African scientists want research to be more equitable as a cancer crisis looms

The Nature Index: Exploring the Existence of Cancer-Research Research in Sub-Saharan Africa via the Dimensions from Digital Science Database

A description of the terminology and methodology used in this supplement, and a guide to the functionality that is available free online at natureindex.com.

Count and Share are used in the Nature Index. A country/territory or an institution is given a Count of 1 for each article that has at least one author from that country/territory or institution. This is the case regardless of the number of authors an article has, and it means that the same article can contribute to the Count of multiple countries/territories or institutions.

The total number of articles in Nature Index journals varies from one year to the next. It’s done by dividing the number of articles in the Index by the number in a base year to arrive at a percentage difference.

TheCS of the two institutions is the sum of their shares on the papers to which both contributed. The Nature Index shows that any two institutions or countries can co-author an article in a journal.

Each query will return a profile page which contains information about the country, and can be used to find more information. The journal can display the articles. The research outputs are organized by subject area The pages list the institution or country’s/territory’s top collaborators, as well as its relationship with other organizations. They can track an institution’s performance over time, create their own indexes and export table data.

A total of 57 natural-science journals in the Nature Index were searched via the Dimensions from Digital Science database to extract cancer-research articles, using both keyword and fields-of-research (FoR) searches. Cancer-related keywords curated by the Nature Index team were used to search article abstracts and titles. The FoR query looked for articles in the research field ‘3211 Oncology and Carcinogenesis’. The supplement does not include any health-science journals.

There are several factors contributing to this discrepancy.
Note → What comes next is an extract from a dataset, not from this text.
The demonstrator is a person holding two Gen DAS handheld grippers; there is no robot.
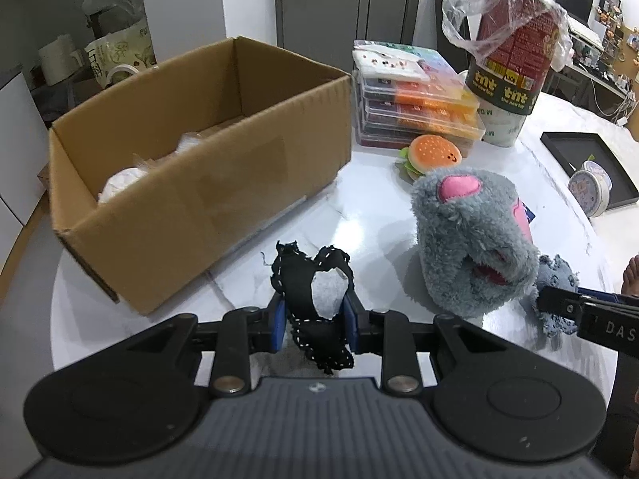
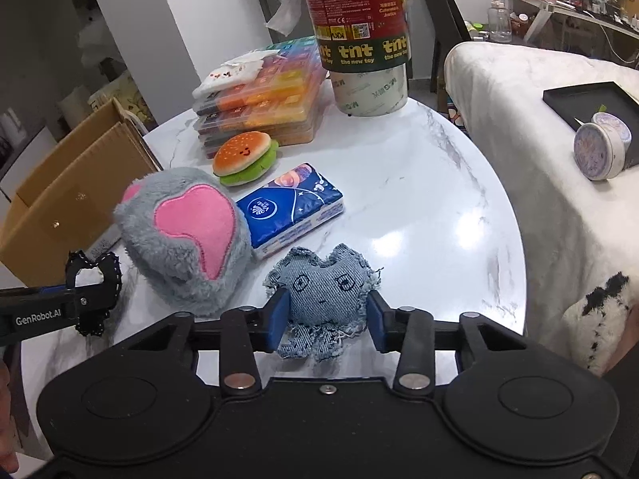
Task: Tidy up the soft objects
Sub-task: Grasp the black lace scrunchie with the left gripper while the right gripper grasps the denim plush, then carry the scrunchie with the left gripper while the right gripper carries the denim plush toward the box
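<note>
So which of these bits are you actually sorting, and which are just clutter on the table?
Part of the job:
- black fabric heart, in the left hand-held gripper
- denim plush, in the right hand-held gripper
- grey plush
- burger toy
- cardboard box

Just lying about:
- tissue pack
- plastic cases
- red canister
</note>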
Cancer research lacks domestic support across most of sub-Saharan Africa, says Violet Kayamba, a gastroenterologist who studies stomach cancers at the University of Zambia in Lusaka. The lack of funding and infrastructure for locally relevant priorities coupled with a lack of mentors for young Africans wanting to go into cancer research translate into this. “We need our local governments to take ownership and to take the lead in supporting African scientists,” says Kayamba.
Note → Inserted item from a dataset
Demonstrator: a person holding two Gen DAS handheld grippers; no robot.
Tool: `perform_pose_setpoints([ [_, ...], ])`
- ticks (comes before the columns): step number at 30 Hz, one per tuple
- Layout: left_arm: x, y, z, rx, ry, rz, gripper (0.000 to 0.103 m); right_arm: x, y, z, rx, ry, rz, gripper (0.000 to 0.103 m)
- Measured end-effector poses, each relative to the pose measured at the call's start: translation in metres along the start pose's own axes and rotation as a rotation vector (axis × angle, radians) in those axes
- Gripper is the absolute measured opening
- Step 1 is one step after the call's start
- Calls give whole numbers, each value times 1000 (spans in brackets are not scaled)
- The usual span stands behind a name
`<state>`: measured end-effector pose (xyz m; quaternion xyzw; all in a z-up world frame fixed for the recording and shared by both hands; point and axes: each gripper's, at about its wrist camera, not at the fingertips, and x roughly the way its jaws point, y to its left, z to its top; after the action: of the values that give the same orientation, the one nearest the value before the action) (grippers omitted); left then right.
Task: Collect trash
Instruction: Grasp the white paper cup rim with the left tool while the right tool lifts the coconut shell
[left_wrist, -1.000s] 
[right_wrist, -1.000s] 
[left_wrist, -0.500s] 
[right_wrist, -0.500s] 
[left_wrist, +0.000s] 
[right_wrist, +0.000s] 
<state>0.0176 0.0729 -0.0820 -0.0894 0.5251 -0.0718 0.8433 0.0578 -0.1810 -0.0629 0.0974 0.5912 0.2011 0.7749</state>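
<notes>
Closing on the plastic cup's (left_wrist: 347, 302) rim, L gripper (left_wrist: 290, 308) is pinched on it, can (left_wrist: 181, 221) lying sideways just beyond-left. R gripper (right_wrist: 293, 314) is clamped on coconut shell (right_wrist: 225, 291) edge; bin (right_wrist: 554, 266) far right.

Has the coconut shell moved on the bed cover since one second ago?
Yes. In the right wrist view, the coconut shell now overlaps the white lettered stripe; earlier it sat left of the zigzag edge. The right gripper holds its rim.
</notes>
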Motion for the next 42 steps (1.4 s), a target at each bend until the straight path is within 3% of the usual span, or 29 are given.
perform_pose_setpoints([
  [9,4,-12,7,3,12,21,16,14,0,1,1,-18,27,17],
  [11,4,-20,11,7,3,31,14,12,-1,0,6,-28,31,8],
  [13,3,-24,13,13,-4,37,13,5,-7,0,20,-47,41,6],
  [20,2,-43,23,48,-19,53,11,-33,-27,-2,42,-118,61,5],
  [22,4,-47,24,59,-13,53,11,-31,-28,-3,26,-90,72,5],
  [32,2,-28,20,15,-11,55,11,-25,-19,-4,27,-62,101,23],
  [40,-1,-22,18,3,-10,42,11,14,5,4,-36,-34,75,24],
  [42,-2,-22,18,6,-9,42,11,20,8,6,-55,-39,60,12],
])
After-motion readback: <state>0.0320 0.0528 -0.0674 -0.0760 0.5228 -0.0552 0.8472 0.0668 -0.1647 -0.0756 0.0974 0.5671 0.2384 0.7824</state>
There are signs that Africa is expanding its cancer research capacity. A scientist at Covenant University in Nigeria states that more young African researchers are interested in the topic. AORTIC is a non-profit organization that promotes cross- African collaboration in cancer research, education and care delivery. Before 2021, when AORTIC held its first dedicated international conference on cancer genomics, very few African countries had cancer-genomics experts presenting at the organization’s conferences, says Rotimi. Out of Africa, roughly 40% of countries have not published any research in cancer-genomics in the last year. For the first time, a number of countries with no output in cancer-genomics before the year 2020 were represented at AORTIC’s second cancer-genomics conference.

In high-income countries, there are new collaborations between African researchers and their colleagues. The problem of maintaining equity is a result of the fact that there is a vicious cycle of challenges in the research environment, said Rubagumya.
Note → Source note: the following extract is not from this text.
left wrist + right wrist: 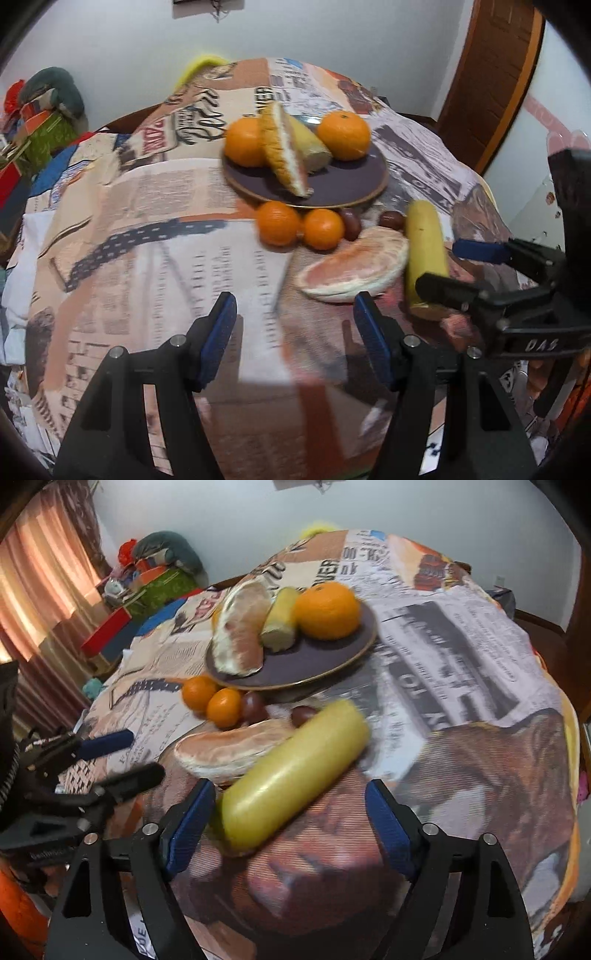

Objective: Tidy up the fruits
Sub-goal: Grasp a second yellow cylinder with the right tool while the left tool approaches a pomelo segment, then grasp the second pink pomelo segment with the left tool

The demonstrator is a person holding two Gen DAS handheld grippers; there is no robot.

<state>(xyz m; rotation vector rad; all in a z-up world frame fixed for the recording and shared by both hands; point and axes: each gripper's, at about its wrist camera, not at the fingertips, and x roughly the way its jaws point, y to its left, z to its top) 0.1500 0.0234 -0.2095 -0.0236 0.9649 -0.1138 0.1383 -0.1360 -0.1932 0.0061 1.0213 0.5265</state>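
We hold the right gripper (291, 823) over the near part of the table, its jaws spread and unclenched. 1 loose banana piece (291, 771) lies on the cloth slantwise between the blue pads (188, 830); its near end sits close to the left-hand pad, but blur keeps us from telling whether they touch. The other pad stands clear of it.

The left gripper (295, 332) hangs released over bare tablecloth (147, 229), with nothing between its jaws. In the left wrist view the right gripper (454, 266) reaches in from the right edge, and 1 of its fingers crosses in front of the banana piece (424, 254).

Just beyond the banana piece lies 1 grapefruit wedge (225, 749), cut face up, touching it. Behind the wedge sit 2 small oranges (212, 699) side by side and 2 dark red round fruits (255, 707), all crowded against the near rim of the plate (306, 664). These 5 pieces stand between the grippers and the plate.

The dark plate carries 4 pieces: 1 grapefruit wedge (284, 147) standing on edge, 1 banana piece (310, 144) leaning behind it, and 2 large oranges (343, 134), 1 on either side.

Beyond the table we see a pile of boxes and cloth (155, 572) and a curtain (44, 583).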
African health-care personnel are in need of helping to access specialist expertise. The tool was developed with funding from the Swedish Program forICT in Developing Regions, a research centre at the Royal Technical University in Stockholm and Makerere University in Uganda. In many African countries, cancer screening involves using visual inspection methods, such as examining the cervix with the naked eye using a focus lamp or torch light, rather than the lab-based PAP smears that are common in high-income countries. The smartphone-based telemedicine system connects a portable colposcope (a microscope with a strong light that is used to examine a patient’s cervix) with an app that connects non-specialists who carry out cervical-cancer screenings with gynaecologists to gain a second opinion. Users can use artificial intelligence to compare their observations with thousands of medical images. A trial deployment of a device was conducted at the Uganda Cancer Institute and four satellite clinics throughout the country in 2019.

The United States is a major player in cancer research around the world, and is included in the leading bilateral country collaborations in the Nature Index. The United States and China had a lot of partnerships. But a steep decline since 2018, probably reflecting the impact of rising political tensions and the COVID-19 pandemic, has hugely reduced the gap with other US partnerships.

The Japan Society for the Promotion of Science allocated the most money for cancer research from 2018 to 2022 among Asia-Pacific funders listed in the Dimensions database. Its 15,665 grants were worth a total of around $860 million. The National Natural Science Foundation of China gave 11,910 grants worth about $810 million.

The chart below shows some outliers. Specialist cancer centres unsurprisingly have a high proportion of Nature Index output related to cancer research. But two in the United States, the Memorial Sloan Kettering Cancer Center in New York City and University of Texas MD Anderson Cancer Center in Houston, Texas, are clear of other specialist institutions on Share.